Zhang Liangyu, Stauffer Weston, Liu Chenshu, Shao Hengyi, Abuzahriyeh Noor, Jiang Rui, Zwicker David, Liu Xing, Yao Xuebiao, Dernburg Abby F
Department of Molecular and Cell Biology, University of California, Berkeley, Berkeley, CA, USA.
Howard Hughes Medical Institute, Chevy Chase, MD, USA.
Nat Cell Biol. 2025 Jun 19. doi: 10.1038/s41556-025-01688-9.
Meiotic recombination mixes genetic information from parental genomes, creating unique combinations of alleles. During meiotic prophase, each homologue pair must undergo at least one crossover to segregate faithfully. Only a few recombination intermediates become crossovers, and these are widely spaced or limited to one per chromosome pair. Mechanisms that regulate crossover number and spacing remain poorly understood. Here we show that, in Caenorhabditis elegans, 'recombination nodules', protein assemblies that stabilize recombination intermediates and promote crossover formation, assemble in part through biomolecular condensation and are stabilized by CDK-2 kinase activity. We further demonstrate that essential components of these nodules move along the synaptonemal complex (SC) and do not freely exchange between SCs in the same nucleus. Our findings reveal that recombination nodules behave as active droplets and support a model in which coarsening of these droplets via protein translocation along liquid crystalline SCs underlies crossover patterning.
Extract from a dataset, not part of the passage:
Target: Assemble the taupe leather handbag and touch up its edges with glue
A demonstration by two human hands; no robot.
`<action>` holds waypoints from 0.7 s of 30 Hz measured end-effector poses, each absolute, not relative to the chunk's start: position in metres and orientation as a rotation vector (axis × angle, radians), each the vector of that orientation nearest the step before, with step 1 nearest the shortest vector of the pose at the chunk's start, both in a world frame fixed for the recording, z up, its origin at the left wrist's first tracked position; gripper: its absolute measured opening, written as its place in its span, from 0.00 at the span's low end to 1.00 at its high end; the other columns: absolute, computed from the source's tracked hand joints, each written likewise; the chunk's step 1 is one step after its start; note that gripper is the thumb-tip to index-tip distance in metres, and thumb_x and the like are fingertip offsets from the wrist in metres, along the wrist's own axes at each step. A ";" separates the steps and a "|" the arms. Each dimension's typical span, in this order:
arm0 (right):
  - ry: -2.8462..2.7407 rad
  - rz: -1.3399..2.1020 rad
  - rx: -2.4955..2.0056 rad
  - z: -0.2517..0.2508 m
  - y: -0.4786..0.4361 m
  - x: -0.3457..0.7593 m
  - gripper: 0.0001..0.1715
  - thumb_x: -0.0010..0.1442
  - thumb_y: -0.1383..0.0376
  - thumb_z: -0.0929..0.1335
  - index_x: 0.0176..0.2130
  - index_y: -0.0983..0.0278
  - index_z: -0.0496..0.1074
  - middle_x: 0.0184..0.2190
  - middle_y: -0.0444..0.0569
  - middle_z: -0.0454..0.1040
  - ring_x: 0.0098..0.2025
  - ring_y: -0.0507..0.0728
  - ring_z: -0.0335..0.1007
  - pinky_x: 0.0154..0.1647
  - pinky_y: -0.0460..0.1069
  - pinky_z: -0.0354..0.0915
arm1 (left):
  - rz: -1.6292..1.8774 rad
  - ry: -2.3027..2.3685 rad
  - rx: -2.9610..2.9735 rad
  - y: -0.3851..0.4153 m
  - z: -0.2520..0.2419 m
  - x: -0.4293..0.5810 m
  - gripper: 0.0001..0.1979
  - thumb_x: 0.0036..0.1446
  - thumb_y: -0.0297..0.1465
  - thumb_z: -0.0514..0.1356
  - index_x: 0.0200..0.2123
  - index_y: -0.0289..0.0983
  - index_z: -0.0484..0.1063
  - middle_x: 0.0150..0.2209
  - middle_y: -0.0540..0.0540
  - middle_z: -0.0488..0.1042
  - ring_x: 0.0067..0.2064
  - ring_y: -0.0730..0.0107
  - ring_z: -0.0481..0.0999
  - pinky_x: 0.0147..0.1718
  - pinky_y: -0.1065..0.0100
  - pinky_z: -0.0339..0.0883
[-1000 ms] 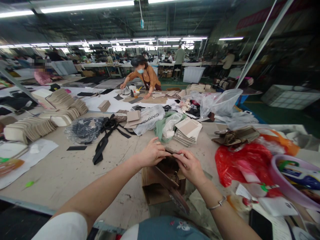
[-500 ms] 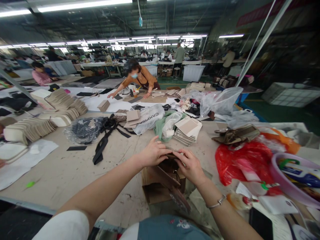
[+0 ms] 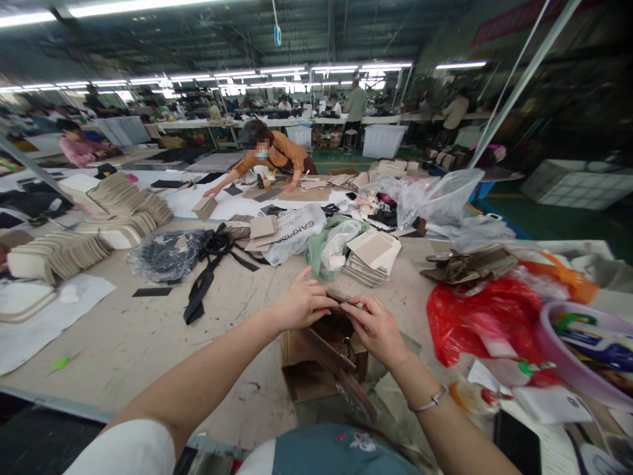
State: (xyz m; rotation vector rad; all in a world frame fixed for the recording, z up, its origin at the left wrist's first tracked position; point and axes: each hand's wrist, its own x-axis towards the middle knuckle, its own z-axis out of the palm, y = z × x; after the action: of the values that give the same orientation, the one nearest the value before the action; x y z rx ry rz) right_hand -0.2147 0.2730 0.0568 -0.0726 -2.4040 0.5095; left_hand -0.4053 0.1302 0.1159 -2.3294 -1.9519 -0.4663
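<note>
On the surface (image 3: 123, 336) lie black straps (image 3: 195, 307); the worker's left hand (image 3: 302, 305), nearly closed, pinches the rim of a brown bag (image 3: 321, 348) in front, the right hand (image 3: 376, 326) likewise; farther right, a red plastic bag (image 3: 448, 330).

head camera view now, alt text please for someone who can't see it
A person's left hand and right hand hold the far edge of a brown bag-like item on a cluttered worktable. Beyond it lie stacked pale panels, with a red plastic bag to the right; farther back, a co-worker leans forward.
</note>
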 end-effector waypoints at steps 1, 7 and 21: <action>-2.406 0.509 -0.073 0.057 0.273 -0.215 0.19 0.62 0.71 0.63 0.51 0.58 0.71 0.45 0.52 0.69 0.44 0.57 0.66 0.43 0.53 0.68 | -0.459 -1.954 -2.334 0.130 0.116 -0.405 0.11 0.61 0.34 0.55 0.45 0.45 0.75 0.32 0.49 0.76 0.39 0.67 0.72 0.62 0.45 0.39; -2.396 0.514 -0.080 0.058 0.271 -0.215 0.16 0.62 0.69 0.64 0.49 0.59 0.72 0.44 0.52 0.70 0.44 0.57 0.67 0.44 0.53 0.68 | -0.435 -1.987 -2.308 0.132 0.116 -0.403 0.12 0.60 0.35 0.57 0.45 0.42 0.75 0.32 0.48 0.76 0.38 0.65 0.72 0.61 0.44 0.41; -2.411 0.534 -0.104 0.062 0.268 -0.217 0.14 0.62 0.67 0.64 0.48 0.58 0.72 0.43 0.52 0.71 0.42 0.57 0.68 0.41 0.52 0.69 | -0.430 -1.962 -2.279 0.134 0.112 -0.401 0.09 0.59 0.34 0.57 0.39 0.42 0.77 0.31 0.48 0.76 0.38 0.66 0.71 0.60 0.44 0.43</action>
State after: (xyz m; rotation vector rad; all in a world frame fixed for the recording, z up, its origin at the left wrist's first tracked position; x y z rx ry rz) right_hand -0.2168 0.2684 0.0622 -0.1040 -2.4108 0.5337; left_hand -0.4009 0.1339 0.1117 -2.2788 -1.9619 -0.4301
减数分裂重组混合了来自亲代基因组的遗传信息,产生了独特的等位基因组合。在减数分裂前期,每对同源染色体必须至少发生一次交叉才能准确分离。只有少数重组中间体成为交叉点,并且它们分布广泛或每个染色体对仅限于一个。调节交叉数量和间隔的机制仍知之甚少。在这里,我们表明,在秀丽隐杆线虫中,“重组结节”,即稳定重组中间体并促进交叉形成的蛋白质组装体,部分通过生物分子凝聚组装,并由CDK-2激酶活性稳定。我们进一步证明,这些结节的基本成分沿着联会复合体(SC)移动,并且不会在同一细胞核内的SC之间自由交换。我们的研究结果表明,重组结节表现为活性液滴,并支持一种模型,即通过沿着液晶SC的蛋白质易位使这些液滴粗化是交叉模式形成的基础。